◆ WHAT THE EXERCISE ASKS ◆
Set down exactly, from the records below, the line with "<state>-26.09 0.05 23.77" through the line with "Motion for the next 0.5", and nothing else.
(Beginning of STUDY MATERIAL)
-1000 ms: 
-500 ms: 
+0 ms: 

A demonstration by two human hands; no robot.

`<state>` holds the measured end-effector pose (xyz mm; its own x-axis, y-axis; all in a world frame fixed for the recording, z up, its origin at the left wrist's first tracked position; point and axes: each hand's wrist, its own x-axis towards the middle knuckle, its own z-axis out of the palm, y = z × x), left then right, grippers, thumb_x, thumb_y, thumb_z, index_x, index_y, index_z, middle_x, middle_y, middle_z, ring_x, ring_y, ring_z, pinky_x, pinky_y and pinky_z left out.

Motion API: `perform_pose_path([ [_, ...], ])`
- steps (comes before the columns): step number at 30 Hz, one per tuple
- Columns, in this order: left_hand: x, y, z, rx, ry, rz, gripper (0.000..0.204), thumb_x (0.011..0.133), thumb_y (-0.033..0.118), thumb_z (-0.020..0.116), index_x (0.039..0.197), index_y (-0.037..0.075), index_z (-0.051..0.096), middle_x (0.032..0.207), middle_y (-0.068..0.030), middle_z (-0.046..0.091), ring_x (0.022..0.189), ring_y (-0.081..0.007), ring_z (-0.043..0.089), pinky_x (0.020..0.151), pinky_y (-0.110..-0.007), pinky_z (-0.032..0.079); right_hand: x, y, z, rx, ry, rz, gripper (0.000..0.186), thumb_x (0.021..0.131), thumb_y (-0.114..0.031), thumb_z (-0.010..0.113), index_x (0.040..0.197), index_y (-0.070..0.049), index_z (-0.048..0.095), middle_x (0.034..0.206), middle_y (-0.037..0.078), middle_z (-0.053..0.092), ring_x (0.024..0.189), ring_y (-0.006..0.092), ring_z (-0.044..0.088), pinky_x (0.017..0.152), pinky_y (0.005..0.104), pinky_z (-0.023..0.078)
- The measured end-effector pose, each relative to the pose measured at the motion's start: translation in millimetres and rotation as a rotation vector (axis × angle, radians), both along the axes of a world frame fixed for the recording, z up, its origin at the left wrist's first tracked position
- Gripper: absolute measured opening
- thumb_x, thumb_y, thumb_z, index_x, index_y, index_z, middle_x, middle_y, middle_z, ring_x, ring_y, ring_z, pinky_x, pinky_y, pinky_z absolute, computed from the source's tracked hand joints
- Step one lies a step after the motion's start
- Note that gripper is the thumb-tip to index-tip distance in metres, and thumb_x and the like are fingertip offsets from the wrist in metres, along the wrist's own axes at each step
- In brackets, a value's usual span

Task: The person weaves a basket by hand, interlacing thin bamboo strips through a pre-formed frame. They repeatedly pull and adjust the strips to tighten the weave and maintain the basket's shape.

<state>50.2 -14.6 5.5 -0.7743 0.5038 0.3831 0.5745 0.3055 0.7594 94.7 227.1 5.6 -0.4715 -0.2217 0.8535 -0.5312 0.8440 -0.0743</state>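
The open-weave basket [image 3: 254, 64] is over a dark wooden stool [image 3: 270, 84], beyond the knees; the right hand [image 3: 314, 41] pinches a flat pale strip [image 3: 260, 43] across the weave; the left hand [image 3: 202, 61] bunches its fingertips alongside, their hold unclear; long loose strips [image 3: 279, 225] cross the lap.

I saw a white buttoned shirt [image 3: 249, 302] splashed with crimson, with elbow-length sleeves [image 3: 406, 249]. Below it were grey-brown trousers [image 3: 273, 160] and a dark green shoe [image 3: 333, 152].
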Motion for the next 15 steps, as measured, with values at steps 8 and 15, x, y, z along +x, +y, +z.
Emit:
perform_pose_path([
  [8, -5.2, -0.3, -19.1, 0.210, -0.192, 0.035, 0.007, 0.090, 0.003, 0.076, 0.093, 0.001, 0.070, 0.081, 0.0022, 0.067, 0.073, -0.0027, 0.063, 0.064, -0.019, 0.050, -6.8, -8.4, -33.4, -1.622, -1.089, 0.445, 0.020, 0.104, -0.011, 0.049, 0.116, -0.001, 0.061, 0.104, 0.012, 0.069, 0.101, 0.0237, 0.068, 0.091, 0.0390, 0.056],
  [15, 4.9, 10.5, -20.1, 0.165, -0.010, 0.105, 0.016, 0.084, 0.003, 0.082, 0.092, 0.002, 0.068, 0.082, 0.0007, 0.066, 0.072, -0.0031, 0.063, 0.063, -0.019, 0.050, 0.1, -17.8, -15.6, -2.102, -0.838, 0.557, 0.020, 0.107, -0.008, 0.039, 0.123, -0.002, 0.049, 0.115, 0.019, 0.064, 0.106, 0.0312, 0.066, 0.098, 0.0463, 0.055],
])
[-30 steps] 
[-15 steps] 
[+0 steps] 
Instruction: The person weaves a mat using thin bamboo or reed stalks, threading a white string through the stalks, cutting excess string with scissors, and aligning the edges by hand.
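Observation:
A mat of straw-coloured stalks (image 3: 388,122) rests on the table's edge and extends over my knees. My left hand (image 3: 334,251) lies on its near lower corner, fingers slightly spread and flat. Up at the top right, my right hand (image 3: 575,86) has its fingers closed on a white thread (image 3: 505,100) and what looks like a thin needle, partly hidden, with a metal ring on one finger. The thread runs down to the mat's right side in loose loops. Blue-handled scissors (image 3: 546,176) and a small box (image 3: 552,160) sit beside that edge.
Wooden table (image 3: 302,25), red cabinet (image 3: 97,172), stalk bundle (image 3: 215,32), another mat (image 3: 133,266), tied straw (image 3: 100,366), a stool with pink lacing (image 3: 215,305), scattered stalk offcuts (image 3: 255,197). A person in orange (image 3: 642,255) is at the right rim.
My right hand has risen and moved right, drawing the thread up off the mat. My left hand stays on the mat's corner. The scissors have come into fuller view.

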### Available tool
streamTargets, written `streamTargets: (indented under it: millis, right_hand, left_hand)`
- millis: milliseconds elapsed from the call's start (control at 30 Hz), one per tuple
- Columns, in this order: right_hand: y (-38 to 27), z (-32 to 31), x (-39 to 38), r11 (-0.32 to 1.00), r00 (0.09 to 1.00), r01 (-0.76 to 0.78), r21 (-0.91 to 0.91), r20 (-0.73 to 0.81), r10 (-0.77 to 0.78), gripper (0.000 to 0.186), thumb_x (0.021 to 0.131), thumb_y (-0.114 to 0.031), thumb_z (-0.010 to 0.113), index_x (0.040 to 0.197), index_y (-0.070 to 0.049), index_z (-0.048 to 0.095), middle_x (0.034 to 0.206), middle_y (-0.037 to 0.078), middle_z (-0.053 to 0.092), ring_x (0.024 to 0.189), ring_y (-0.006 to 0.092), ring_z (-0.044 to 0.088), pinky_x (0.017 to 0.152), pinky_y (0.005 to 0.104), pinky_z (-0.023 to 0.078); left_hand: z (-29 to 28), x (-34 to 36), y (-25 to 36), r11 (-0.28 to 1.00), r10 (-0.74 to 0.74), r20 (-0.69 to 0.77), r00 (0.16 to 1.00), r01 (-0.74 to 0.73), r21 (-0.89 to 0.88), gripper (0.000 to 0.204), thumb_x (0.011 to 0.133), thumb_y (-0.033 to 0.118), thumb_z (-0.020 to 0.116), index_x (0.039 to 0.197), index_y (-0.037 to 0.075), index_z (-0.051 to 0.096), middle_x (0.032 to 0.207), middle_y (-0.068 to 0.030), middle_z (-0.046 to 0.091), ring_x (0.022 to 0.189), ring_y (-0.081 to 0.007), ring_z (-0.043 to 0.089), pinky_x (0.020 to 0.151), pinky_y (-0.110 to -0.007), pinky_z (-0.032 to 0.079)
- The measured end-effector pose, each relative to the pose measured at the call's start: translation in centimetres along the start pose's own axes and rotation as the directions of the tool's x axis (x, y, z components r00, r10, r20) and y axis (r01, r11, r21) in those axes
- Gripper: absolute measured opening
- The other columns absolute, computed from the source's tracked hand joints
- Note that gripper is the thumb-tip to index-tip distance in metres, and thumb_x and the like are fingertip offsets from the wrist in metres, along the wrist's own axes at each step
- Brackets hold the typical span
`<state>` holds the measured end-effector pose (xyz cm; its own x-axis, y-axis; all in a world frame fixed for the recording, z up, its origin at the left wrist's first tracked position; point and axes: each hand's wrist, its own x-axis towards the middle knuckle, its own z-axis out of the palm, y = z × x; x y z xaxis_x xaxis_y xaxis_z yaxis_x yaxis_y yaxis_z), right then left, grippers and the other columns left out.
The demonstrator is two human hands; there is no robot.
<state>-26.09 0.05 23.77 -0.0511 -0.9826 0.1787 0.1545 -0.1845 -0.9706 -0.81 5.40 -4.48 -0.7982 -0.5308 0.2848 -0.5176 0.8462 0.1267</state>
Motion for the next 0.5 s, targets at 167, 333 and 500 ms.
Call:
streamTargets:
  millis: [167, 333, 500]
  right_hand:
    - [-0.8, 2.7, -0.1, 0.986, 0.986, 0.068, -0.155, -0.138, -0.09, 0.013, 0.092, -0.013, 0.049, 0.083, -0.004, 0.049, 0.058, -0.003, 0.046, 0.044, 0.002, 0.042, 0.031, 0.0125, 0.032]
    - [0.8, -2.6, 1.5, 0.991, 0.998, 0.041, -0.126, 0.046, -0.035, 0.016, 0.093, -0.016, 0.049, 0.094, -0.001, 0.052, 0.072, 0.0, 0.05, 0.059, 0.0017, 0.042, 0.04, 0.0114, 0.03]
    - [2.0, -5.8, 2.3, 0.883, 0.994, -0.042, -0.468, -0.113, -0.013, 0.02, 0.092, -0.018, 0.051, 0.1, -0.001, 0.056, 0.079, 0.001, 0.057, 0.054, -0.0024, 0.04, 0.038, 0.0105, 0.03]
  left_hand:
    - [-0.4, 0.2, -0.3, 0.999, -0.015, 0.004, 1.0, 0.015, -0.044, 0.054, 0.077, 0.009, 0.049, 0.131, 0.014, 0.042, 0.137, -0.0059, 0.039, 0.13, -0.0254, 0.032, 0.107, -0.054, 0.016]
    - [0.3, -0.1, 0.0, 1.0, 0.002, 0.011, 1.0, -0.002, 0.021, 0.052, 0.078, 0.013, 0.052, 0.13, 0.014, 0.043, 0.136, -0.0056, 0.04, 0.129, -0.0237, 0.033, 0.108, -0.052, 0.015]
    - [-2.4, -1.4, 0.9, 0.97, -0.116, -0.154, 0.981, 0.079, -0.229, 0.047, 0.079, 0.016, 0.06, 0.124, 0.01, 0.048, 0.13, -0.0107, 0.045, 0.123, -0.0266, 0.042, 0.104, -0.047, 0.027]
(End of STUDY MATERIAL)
◆ TASK OUTPUT ◆
<state>-26.09 0.05 23.77 -0.0511 -0.9826 0.1787 0.1545 -0.1845 -0.9706 -0.81 5.40 -4.48 -0.7982 -0.5308 0.2848 -0.5176 0.8462 0.1267</state>
Motion for the next 0.5 s, targets at 167, 333 and 500 ms.

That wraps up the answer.